Aggregation means reporting behavioural metrics at the team or departmental level wherever possible. This provides the diagnostic granularity needed for intervention design without creating an individual performance assessment. Individual-level data should be accessed only when there is a specific, documented justification.

Purpose limitation requires that data collected for security improvement not be repurposed for performance management or disciplinary action. Under the UK GDPR and equivalent frameworks, this is both a legal and an ethical obligation. Compliance with it is also a practical requirement: employees who believe their security behaviour data could be used against them will behave accordingly.

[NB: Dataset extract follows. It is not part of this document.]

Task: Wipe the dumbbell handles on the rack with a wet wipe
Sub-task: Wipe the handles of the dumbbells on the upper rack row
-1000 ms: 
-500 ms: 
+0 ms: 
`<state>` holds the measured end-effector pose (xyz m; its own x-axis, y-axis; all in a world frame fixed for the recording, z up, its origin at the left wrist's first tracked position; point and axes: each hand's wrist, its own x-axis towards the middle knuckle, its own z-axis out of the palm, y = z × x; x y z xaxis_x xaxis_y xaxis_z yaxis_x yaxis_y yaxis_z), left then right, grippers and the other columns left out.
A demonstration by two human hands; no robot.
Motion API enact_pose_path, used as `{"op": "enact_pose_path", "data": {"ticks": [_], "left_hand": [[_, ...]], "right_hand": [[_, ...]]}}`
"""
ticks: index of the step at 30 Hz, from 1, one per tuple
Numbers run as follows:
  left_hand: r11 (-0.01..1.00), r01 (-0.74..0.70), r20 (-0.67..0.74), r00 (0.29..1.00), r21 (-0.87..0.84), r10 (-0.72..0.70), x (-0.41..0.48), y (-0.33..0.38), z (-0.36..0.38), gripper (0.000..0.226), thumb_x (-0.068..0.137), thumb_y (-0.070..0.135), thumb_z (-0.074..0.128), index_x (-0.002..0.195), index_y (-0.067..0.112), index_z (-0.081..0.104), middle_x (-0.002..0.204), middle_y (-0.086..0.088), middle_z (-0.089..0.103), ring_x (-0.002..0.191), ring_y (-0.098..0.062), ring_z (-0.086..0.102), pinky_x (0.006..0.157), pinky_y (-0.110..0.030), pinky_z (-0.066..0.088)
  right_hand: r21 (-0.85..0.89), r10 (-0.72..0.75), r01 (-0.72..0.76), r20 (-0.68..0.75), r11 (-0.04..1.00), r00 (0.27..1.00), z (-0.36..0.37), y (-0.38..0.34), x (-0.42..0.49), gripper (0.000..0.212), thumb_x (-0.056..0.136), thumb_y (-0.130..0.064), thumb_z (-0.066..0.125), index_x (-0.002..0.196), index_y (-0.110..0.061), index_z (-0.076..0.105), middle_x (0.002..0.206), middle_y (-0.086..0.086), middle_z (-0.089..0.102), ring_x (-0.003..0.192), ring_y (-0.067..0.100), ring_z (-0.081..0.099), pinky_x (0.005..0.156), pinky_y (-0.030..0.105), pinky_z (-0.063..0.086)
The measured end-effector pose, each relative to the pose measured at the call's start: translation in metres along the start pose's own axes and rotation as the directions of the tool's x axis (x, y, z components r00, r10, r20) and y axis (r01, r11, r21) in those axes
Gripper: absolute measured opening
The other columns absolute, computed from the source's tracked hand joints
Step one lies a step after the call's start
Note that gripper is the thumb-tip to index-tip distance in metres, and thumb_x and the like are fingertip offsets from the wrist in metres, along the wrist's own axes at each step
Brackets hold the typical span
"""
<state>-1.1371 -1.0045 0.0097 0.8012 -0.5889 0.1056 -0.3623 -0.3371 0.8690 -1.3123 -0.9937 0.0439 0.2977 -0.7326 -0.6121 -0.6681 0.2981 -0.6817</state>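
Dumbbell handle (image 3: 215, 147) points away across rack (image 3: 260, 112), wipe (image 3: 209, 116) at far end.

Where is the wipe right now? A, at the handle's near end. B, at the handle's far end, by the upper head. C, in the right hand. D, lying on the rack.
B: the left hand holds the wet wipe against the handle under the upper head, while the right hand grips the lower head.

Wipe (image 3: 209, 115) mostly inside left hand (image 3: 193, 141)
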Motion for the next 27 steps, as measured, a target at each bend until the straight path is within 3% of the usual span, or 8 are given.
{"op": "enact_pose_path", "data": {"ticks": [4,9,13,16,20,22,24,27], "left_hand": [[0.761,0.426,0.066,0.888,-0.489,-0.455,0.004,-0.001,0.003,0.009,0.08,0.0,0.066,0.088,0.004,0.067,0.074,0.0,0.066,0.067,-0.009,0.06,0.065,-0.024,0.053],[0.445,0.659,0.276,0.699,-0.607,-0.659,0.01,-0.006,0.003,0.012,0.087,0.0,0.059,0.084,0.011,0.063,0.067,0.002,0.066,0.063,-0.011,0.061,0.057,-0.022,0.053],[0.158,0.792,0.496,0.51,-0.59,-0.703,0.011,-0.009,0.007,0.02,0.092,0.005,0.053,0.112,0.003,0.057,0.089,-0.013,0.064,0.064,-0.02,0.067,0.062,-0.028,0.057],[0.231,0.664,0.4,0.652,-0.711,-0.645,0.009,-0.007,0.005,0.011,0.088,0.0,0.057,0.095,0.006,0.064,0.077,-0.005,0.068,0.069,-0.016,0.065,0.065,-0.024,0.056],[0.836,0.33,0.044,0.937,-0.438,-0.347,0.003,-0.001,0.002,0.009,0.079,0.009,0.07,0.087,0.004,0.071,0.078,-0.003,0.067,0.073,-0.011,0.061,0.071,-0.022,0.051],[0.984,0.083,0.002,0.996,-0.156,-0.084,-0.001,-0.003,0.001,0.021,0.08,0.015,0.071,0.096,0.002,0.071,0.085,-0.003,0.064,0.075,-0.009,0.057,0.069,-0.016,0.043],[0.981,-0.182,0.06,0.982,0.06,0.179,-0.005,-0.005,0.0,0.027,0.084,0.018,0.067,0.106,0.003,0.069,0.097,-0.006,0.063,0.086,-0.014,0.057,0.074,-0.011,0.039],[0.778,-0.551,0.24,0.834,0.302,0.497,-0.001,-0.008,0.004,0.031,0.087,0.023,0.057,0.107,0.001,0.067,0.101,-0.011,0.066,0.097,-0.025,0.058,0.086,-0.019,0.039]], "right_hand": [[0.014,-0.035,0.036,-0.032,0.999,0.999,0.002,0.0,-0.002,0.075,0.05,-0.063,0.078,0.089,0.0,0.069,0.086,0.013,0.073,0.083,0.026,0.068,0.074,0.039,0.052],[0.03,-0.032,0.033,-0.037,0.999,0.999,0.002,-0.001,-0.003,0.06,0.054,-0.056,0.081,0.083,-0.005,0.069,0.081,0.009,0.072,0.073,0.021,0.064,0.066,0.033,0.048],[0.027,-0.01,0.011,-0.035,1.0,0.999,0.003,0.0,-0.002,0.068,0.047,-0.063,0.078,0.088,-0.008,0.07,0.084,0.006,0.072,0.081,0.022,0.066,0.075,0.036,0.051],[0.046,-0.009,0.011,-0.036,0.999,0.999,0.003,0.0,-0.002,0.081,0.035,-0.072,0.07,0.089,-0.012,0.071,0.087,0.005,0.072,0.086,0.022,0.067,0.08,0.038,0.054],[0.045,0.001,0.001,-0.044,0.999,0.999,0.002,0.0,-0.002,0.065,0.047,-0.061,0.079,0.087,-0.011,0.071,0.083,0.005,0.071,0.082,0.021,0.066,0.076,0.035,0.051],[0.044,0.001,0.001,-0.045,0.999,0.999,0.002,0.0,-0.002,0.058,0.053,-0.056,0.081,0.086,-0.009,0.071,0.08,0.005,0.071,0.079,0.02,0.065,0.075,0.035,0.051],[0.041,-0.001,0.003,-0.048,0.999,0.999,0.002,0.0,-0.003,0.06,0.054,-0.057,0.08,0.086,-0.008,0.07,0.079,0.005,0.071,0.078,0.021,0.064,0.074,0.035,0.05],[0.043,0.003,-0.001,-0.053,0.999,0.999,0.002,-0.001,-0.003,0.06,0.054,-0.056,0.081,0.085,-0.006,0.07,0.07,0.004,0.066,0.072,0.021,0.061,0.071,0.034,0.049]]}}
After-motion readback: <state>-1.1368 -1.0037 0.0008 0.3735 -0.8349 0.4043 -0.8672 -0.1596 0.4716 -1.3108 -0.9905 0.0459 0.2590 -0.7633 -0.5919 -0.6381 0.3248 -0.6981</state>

Conclusion: From Awareness to Human Risk Management

Across this four-part series, the argument has been consistent. Understanding why people behave as they do requires theory, specifically dual process theory and the COM-B model. Understanding what makes them exploitable requires knowledge of cognitive biases and how attackers operationalise them. Changing behaviour requires an intervention design that addresses the actual barriers rather than assuming information provision will suffice. And knowing whether any of it has worked requires measurement frameworks that connect behaviour to risk, not to training completion.

The shift from security awareness to human risk management is not a rebrand. It is a substantive change in how the profession understands and addresses its most persistent challenge. The evidence base is mature, the frameworks are practical, and the tools exist. What has been lacking in many organisations is the willingness to measure honestly and to let the evidence determine the response. That willingness is, in the end, the only prerequisite that cannot be designed in by a choice architect.

 


References

Hopkins, A. (2009). Failure to Learn: The BP Texas City Refinery Disaster. CCH Australia.

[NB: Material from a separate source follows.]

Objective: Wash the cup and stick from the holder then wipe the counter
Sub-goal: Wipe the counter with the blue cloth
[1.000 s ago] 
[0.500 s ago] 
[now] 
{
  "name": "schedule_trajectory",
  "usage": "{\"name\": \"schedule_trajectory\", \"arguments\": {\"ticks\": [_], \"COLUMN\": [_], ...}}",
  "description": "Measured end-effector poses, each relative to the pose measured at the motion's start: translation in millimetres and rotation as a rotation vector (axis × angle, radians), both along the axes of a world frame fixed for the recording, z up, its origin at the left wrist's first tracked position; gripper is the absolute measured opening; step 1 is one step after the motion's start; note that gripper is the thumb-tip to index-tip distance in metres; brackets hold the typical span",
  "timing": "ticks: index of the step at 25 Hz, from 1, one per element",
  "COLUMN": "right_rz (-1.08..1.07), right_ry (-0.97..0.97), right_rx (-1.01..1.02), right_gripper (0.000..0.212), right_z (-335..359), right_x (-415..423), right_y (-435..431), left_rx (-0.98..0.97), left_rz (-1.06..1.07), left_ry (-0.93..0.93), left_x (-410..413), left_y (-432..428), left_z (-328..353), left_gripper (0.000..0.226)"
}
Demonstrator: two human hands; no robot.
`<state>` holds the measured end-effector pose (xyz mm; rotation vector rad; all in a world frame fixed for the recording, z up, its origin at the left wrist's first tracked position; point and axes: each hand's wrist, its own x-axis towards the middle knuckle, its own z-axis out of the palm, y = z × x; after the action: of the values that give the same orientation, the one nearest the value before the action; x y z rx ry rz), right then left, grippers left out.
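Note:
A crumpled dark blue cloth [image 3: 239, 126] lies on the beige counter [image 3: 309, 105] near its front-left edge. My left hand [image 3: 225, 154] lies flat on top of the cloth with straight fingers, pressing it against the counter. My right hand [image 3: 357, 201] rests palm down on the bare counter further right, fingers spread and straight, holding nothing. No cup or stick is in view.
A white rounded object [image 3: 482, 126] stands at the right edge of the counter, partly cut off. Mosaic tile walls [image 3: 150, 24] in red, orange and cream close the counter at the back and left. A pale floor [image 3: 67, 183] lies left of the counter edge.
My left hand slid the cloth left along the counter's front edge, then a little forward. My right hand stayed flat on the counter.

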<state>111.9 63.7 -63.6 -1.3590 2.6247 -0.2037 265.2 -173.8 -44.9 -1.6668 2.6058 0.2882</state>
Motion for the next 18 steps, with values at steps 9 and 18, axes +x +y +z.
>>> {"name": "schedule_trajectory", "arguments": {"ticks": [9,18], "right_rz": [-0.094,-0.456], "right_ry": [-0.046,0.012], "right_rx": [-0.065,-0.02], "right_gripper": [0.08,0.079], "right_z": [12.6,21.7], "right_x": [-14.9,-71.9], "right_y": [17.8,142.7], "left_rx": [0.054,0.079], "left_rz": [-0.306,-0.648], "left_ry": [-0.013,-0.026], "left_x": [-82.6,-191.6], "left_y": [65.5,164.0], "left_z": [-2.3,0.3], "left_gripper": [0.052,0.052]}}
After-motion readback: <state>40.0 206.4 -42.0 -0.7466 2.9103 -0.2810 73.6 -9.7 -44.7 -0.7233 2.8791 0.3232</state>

Lain, D., Kostiainen, K. and Capkun, S. (2022). Phishing in organizations: Findings from a large-scale and long-term study. In 2022 IEEE Symposium on Security and Privacy (SP), pp.842-859.

Michie, S., van Stralen, M.M. and West, R. (2011). The behaviour change wheel: A new method for characterising and designing behaviour change interventions. Implementation Science, 6(1), p.42.

Service, O. et al. (2014). EAST: Four Simple Ways to Apply Behavioural Insights. Behavioural Insights Team.